'This winter has really been a case of bad luck in much of the Midwest.'
On Friday, former Parkland College student Andrew Pritchard returns to campus for his “Confessions of a Storm Chaser” presentation at Staerkel Planetarium (7 p.m. start, $1 admission). He was kind enough to take our questions ahead of the event:
1. What’s the worst storm you’ve seen?
The worst storm I have seen is probably a toss up between tornadic storms that I intercepted on June 7, 2008, near Chicago and April 14, 2012, near Langley, Kan. The June 7, 2008, supercell just would not stop producing tornadoes as it approached the southern suburbs of Chicago. This storm would produce tornadoes one after another with almost no time in between for several hours, most of which were also quite large. This was somewhat unexpected as the main severe weather threat this day was forecast to be further west in Iowa, so had the storm maintained strength into the populated Chicago suburbs we could have had a real problem on our hands. The 2012 tornado near Langley was probably the strongest tornado I have witnessed. Luckily this storm also managed to avoid most populated areas nearby. We crossed the damage path several times in following the tornado and the trees were stripped down to their trunks, and the grass and vegetation had been scoured down to a flat dirt surface where the tornado had traveled.
2. What’s your take on all this wacky weather we’ve had this winter?
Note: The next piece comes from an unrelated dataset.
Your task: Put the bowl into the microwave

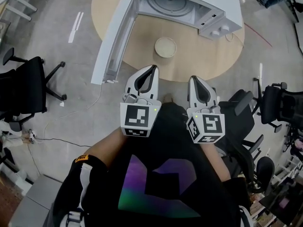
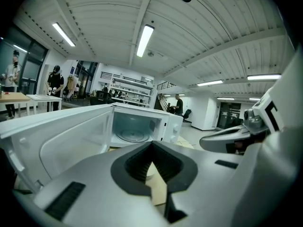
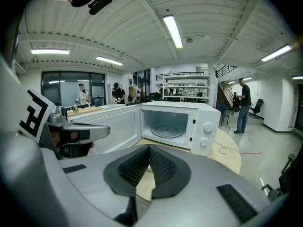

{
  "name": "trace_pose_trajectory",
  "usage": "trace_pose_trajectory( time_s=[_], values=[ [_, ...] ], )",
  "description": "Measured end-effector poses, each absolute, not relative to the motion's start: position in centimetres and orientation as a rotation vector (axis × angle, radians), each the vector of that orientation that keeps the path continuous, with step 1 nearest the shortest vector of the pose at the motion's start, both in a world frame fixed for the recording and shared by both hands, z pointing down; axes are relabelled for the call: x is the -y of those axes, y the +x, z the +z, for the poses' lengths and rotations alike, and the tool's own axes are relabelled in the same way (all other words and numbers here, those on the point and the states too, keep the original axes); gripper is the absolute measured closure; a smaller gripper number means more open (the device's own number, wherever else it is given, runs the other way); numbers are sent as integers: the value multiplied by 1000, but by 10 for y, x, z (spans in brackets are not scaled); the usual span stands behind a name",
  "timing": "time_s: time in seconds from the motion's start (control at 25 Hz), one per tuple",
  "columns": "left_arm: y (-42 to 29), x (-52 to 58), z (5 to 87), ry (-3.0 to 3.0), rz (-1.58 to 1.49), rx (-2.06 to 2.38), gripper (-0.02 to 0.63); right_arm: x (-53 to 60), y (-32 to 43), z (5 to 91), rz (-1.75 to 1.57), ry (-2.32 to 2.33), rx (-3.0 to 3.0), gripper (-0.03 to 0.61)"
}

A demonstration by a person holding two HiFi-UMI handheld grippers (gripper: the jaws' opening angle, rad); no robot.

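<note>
A pale, shallow bowl (image 1: 165, 47) stands on the round wooden table (image 1: 142, 41) in front of the white microwave (image 1: 180, 6). The microwave door (image 1: 116, 37) hangs wide open to the left, and the glass turntable (image 2: 132, 136) inside is bare. My left gripper (image 1: 152, 68) hovers at the table's near edge, just short of the bowl, shut on nothing. My right gripper (image 1: 193, 78) is beside it to the right, also shut and empty. Each gripper view looks over its closed jaws at the open microwave (image 3: 173, 124); the bowl is mostly hidden behind them.
Black office chairs stand on the floor at the left (image 1: 23, 86) and right (image 1: 279, 103). A cable (image 1: 71, 112) trails over the floor by the door's lower corner. People (image 3: 244, 103) stand far back in the room.
</note>
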State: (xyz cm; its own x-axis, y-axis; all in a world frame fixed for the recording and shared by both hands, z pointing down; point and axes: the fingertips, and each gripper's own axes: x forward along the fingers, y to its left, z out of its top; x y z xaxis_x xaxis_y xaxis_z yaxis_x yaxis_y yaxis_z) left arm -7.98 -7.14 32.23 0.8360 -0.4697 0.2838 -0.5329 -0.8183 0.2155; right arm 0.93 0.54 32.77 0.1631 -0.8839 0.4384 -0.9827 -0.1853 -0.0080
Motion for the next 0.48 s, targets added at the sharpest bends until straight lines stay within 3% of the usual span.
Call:
trace_pose_trajectory(
  time_s=[0.48],
  values=[
    [-83, 127, 332, 2646, 331, 1003, 569, 63, 27, 353, 552, 1975, 1947, 563]
  ],
)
This winter has really been a case of bad luck in much of the Midwest. We have been stuck in an upper level jet stream pattern that keeps us in line for periodic clipper storm systems that add to our snow totals and bring reinforcing blasts of air from the north. This has kept us locked into a bitterly cold and snowy pattern. On the flip side, areas further west such as Anchorage, Alaska, have been stuck in an unseasonably warm pattern for much of the winter. Eventually the jet stream pattern will break down and things will begin to thaw out. Hard to say what it means for our spring.
3. What are driving on the job these days?
I actually do not drive anything special for storm chasing. Whatever gets you to the storm. I do most of my long distance storm chases with a long time friend of mine, Colin Davis, and we usually take his Ford Escape. My personal vehicle is a bright yellow Mazda, and I have never hesitated to drive it up to a tornado in rural South Dakota. I have been told the bright yellow car stands out like a sore thumb in fellow storm chaser’s photos out on the grassy prairie. Some of my companions do have their cars covered in armor coating so they may literally drive into the tornado, but that really isn’t my style and I tend to lay low out there. With gas hovering around $4 a gallon every spring, you do have to try and find a line between having a vehicle that can handle the roads, but also give you some sense of fuel economy. You do find a lot more storm chasers driving smaller fuel efficient vehicles out there these days. Like I said, whatever will get you to the storm and not drain your wallet in the process.
4. Who’s the weatherman you trust most and why?
My most trusted meteorologist will always be Ed Kieser, formerly of WILL and WCIA here in Champaign-Urbana. The man was at my first birthday party and is the reason I live my life around the sky. He would send all kinds of tornado video home for me to watch, and gave me my first part time job as an assistant in his weather office. I have never known someone to immerse themselves into the weather and the affect it has on their community like he does. Losing his weather coverage in central Illinois was a huge hit, especially during severe weather season.
5. You tell someone you chase storms for a living. They respond by ...
I really do not chase storms for a living. It’s more of a passion. I am lucky enough to pay the bills with my camera as a photographer, but strictly speaking with storm chasing you are lucky to break even in the end. There are the occasional video and photo sales to the media networks, but when you consider all of the money put into gas, vehicle maintenance, camera gear, hotels, food and more, you are generally pretty happy if you are able to make your money back and break even. There are a few guys out there making their living from storm chasing, but you could probably count them on one hand.
6. What’s 2014 shaping up like weather wise?
This is definitely already an interesting year weather wise. It’s been extremely cold, and many locations in central Illinois are approaching all-time records for snow totals. There are some indications that with the high soil moisture content, plenty of cold air aloft, and a potentially favorable jet stream pattern that we could end up with a rather stormy spring in the midwest, but that could be the ever optimistic weather nerd in me. With plenty of snow to melt this spring, any heavy rains early in the spring could also leave us with a flooding situation. If it isn’t drought one summer, it’s flooding the next spring.
7. Your favorite Parkland memory
My favorite Parkland memory has to be my Introduction to Weather course with the late Dean Timme. It was an evening class at the end of the day, but his enthusiasm and sense of humor always made the long classes very interesting. I was really sad to hear of his passing last fall.